**AIM OF THE TASK**
Repeat the lines of the data exactly, from the first one through the one that contains "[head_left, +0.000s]".

§

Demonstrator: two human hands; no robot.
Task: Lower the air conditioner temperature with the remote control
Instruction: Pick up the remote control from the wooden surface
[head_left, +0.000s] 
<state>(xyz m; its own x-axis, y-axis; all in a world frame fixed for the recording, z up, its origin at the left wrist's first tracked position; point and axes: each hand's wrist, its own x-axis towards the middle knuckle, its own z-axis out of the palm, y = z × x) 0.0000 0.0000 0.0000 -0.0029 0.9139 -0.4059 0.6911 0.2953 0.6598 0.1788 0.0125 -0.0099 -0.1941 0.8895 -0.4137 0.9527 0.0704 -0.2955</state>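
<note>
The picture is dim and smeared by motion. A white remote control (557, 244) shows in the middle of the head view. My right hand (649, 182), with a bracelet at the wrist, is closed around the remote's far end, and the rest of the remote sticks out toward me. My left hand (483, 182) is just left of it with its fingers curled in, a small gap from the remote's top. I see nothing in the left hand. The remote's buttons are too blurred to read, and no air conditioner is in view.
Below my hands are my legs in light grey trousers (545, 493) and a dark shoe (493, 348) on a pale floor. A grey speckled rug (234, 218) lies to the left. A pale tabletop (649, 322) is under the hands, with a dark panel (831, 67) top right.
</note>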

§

**ANSWER TO THE PROBLEM**
Demonstrator: two human hands; no robot.
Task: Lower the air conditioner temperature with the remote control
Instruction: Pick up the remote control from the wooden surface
[head_left, +0.000s] 

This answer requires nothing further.